Provided records:
※ ※ ※

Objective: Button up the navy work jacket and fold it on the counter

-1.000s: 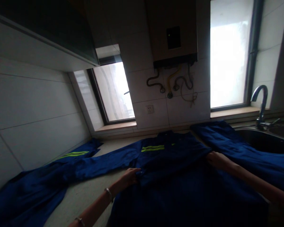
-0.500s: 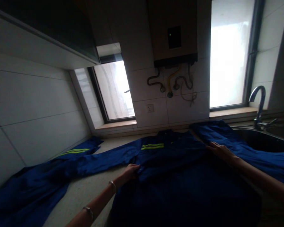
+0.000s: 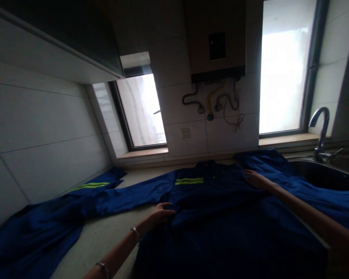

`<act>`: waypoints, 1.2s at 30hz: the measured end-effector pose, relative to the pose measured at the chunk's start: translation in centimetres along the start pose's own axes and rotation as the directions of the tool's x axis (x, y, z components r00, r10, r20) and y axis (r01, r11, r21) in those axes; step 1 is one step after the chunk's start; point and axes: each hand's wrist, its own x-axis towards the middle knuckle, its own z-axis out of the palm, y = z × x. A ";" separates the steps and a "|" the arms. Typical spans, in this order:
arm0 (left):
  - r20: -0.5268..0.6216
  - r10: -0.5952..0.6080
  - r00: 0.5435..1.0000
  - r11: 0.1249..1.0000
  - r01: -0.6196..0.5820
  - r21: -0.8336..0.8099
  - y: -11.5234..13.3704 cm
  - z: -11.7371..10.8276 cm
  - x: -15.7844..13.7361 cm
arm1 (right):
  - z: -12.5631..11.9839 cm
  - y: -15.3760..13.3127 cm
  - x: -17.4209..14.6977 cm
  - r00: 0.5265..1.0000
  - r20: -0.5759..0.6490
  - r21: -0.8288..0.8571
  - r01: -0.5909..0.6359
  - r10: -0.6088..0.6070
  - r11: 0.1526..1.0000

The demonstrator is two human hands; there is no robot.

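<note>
A dark blue work jacket [image 3: 221, 217] with yellow-green stripes lies spread over the counter, its collar toward the wall. At its left side edge is my left hand [image 3: 162, 213], thumb and fingers apart against the cloth. My right hand [image 3: 257, 180] rests on the right shoulder area with its fingers stretched out. One sleeve [image 3: 130, 197] reaches to the left. The lower part of the jacket is very dark, so its folds are hard to make out.
More blue clothing [image 3: 37, 228] with stripes lies at the left, and another blue garment [image 3: 314, 193] at the right beside the sink [image 3: 308, 172]. A faucet [image 3: 321, 131] rises there. Bare counter [image 3: 104, 236] shows between garments. A water heater [image 3: 218, 42] hangs above.
My left hand's thumb and fingers have parted from their pinch on the jacket edge. My right hand has moved slightly left and up over the shoulder, its fingers straighter.
</note>
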 end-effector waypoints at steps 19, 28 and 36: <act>-0.005 0.298 0.954 0.951 -0.297 0.086 -3.7 -0.8 2.5 | 5.5 -4.5 4.5 0.908 0.285 -0.062 -0.302 0.307 0.951; -0.032 0.255 0.966 0.961 -0.250 0.120 -3.5 -0.8 2.7 | 6.1 -5.2 4.0 0.892 0.325 -0.037 -0.319 0.313 0.947; -0.041 0.238 0.970 0.963 -0.231 0.135 -3.3 -0.5 2.5 | 7.5 -4.0 3.7 0.908 0.353 -0.105 -0.200 0.225 0.974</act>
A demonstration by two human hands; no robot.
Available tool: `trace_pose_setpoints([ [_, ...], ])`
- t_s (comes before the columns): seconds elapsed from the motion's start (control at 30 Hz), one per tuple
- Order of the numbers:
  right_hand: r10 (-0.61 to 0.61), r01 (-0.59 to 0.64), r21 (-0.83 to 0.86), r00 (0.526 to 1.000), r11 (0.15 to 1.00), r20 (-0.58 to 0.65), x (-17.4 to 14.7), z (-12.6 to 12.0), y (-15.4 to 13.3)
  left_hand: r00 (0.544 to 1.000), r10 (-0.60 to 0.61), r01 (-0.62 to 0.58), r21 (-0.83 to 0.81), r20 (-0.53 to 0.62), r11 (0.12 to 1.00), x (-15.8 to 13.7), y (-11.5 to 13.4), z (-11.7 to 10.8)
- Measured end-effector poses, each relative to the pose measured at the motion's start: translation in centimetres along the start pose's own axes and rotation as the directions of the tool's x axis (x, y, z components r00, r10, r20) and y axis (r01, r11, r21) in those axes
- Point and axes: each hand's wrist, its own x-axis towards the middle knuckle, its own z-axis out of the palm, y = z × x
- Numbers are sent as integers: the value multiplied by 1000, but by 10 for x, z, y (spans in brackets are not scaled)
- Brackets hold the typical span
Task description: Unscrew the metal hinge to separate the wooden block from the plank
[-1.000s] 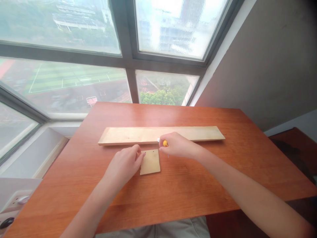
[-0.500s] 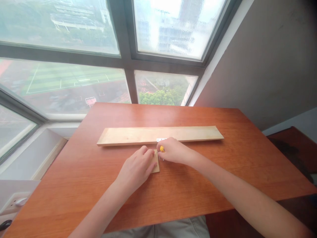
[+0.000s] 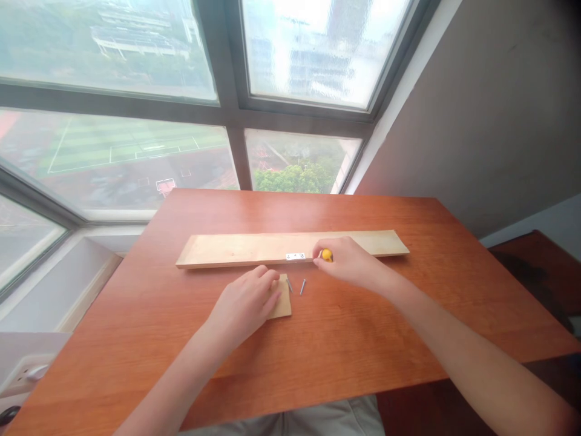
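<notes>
My left hand (image 3: 249,298) rests over a small thin wooden piece (image 3: 284,303), its fingers bent and holding the piece against the tabletop. Two silver screws, one (image 3: 289,285) against the piece's right edge and another (image 3: 302,287) a little farther right, lie on the table. A small tool with a rounded yellow end (image 3: 326,255) is pinched in my right hand (image 3: 347,260); the rest of it is hidden by the fingers. That hand hovers at the front edge of a long pale board (image 3: 240,247). A white metal plate with holes (image 3: 295,257) sits at the board's front edge.
The reddish-brown wooden table (image 3: 227,375) spans the area below, its near edge close to my lap. Large windows (image 3: 136,145) stand behind and to the left. A grey wall (image 3: 490,109) rises on the right, and a wall socket (image 3: 27,374) is at lower left.
My right hand has moved right and slightly away from me with the yellow-ended tool. The screws and metal plate now show more fully. My left hand has barely shifted.
</notes>
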Motion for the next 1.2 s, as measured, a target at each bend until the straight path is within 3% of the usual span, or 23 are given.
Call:
trace_pose_setpoints([
  [0.1, 19, -18, 21, 999, 1000, -31, -1, -19, -1, 996, -30, 29, -10, -81, 1000, 9, -2, -14],
  [0.2, 51, -29, 128, 984, 991, -172, -2, -42, -6, 988, -27, 20, -48, -154, 999, 22, -4, -27],
  [0.3, 41, 56, 268, 938, 962, -344, -1, -59, -15, 984, 31, -38, -39, -174, 998, 37, -6, -34],
  [0.43, 27, 258, 468, 855, 845, -519, 3, -68, -29, 971, 119, -113, 40, -205, 993, 53, -13, -29],
  [0.73, -16, 446, 521, 770, 728, -637, 14, -54, -41, 973, 167, -146, 138, -162, 980, 55, -40, -8],
  [0.9, -26, 526, 544, 735, 654, -678, 32, -44, -40, 971, 175, -140, 203, -164, 969, 57, -42, -6],
  [1.07, 72, 511, 560, 693, 652, -717, 50, -21, -50, 968, 160, -120, 203, -193, 972, 56, -38, -6],
  [1.2, 110, 471, 561, 692, 681, -714, 56, -9, -58, 967, 153, -115, 185, -206, 976, 55, -37, -5],
])
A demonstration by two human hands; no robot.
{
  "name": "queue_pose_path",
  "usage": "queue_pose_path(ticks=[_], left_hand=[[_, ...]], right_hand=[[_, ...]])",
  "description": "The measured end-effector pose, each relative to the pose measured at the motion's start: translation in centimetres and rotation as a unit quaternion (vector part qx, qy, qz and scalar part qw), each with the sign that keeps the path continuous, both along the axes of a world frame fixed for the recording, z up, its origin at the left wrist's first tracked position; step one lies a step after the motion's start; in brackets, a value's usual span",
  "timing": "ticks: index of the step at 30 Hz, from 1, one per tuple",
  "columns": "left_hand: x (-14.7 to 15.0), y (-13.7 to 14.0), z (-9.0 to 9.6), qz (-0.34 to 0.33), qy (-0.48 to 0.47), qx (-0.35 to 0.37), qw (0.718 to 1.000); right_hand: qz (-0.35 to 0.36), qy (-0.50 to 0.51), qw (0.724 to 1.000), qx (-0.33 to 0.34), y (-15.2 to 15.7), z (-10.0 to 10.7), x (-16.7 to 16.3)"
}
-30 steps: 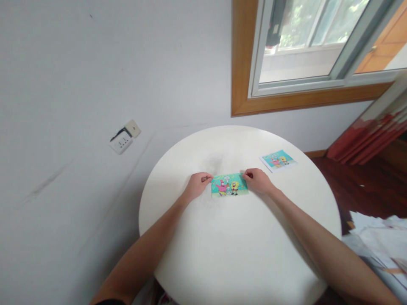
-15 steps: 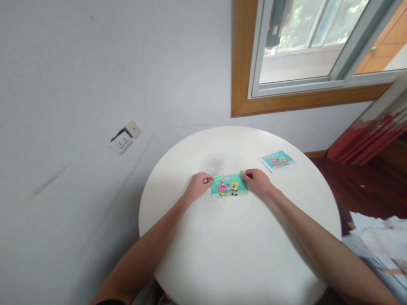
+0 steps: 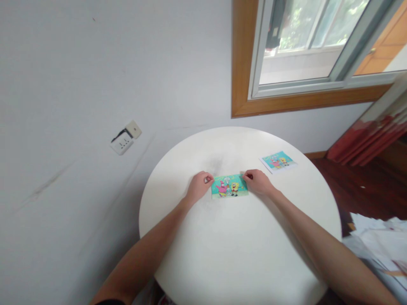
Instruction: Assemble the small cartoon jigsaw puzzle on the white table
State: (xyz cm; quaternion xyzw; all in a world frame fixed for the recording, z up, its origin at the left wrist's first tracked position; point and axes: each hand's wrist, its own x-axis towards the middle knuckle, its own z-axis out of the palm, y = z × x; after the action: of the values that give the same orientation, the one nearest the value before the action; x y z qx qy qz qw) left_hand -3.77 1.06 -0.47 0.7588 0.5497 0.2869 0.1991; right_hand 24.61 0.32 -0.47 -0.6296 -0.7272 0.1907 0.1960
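1. Picture with cartoon figures (image 3: 229, 186) is showing between both hands at about the middle of the round white table (image 3: 248, 245); I cannot tell whether its underside is touching.
2. The left hand (image 3: 199, 186) is pinching its upper left corner.
3. The right hand (image 3: 257, 182) is gripping its upper right corner.
4. A similar second picture (image 3: 278, 161) is lying beyond the right hand.

A window (image 3: 313, 51) sits upper right; red curtain (image 3: 370, 137) below; papers (image 3: 380, 241) heaped; socket (image 3: 122, 143) left.
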Motion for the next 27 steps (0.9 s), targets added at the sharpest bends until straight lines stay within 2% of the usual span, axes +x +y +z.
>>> queue_pose_path(ticks=[13,22,27], left_hand=[[0.5,0.4,-0.7,0.073,-0.025,-0.012,0.997],[0.3,0.4,-1.0,0.072,-0.005,0.013,0.997],[-0.1,1.0,-1.3,0.044,-0.013,0.037,0.998]], right_hand=[[-0.002,-0.006,1.0,-0.006,0.2,-0.2,-0.1],[-0.008,-0.001,1.0,0.005,0.3,-0.4,-0.2],[-0.018,0.008,1.0,0.009,0.3,-0.7,-0.3]])
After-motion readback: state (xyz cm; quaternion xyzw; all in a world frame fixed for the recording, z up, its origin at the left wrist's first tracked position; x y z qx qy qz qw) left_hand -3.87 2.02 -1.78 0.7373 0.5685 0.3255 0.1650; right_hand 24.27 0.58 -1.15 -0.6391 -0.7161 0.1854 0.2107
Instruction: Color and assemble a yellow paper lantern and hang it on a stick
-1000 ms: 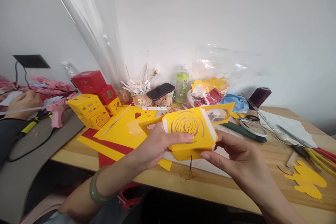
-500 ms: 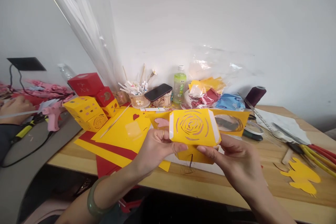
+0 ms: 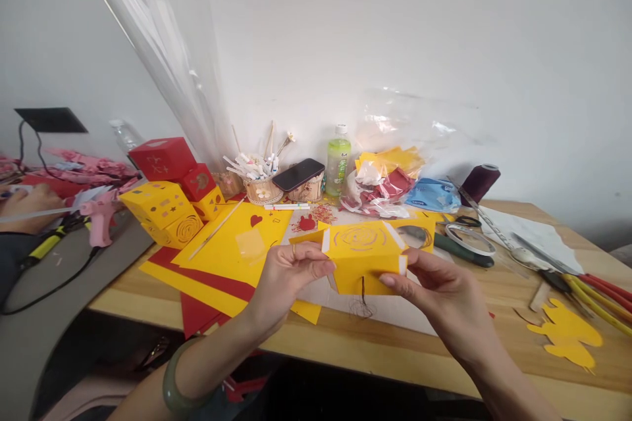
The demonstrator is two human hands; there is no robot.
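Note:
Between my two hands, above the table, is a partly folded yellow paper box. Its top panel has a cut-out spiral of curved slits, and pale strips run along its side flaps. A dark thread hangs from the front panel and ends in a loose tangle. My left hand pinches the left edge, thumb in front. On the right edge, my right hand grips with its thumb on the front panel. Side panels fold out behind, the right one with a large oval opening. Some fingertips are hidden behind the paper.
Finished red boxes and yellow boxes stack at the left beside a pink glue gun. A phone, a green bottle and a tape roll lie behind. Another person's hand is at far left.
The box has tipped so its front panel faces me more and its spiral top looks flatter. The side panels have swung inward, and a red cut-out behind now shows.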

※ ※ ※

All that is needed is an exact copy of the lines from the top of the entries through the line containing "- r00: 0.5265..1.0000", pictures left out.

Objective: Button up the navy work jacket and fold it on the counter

-1.000s: 
-0.500s: 
+0.000s: 

`<act>`: waypoints, 1.2s at 30hz: the measured end-effector pose, relative to the pose measured at the chunk's start: translation in centimetres along the start pose's own axes and rotation as the directions of the tool's x axis (x, y, z components r00, r10, r20) and y axis (r01, r11, r21) in those axes; step 1 is one step after the chunk's start; point and axes: each hand's wrist, its own x-axis towards the middle knuckle, its own z-axis out of the palm, y = z × x. A ";" separates the steps and a "|" the arms. Typical spans, in this order:
arm0 (left):
  - r20: -0.5268..0.6216
  - r10: -0.5952..0.6080
  - r00: 0.5435..1.0000
  - r11: 0.1249..1.0000
  - r01: -0.6196..0.5820
  - r21: -0.8336..0.8099
  - y: -11.5234..13.3704 cm
  - z: -11.7371..10.8276 cm
  - x: -15.7844..13.7361 cm
arm1 (right):
  - z: -12.5631..11.9839 cm
  - y: -15.3760..13.3127 cm
  - x: -17.4209..14.6977 cm
  - r00: 0.5265..1.0000

Nothing further is required for this answer.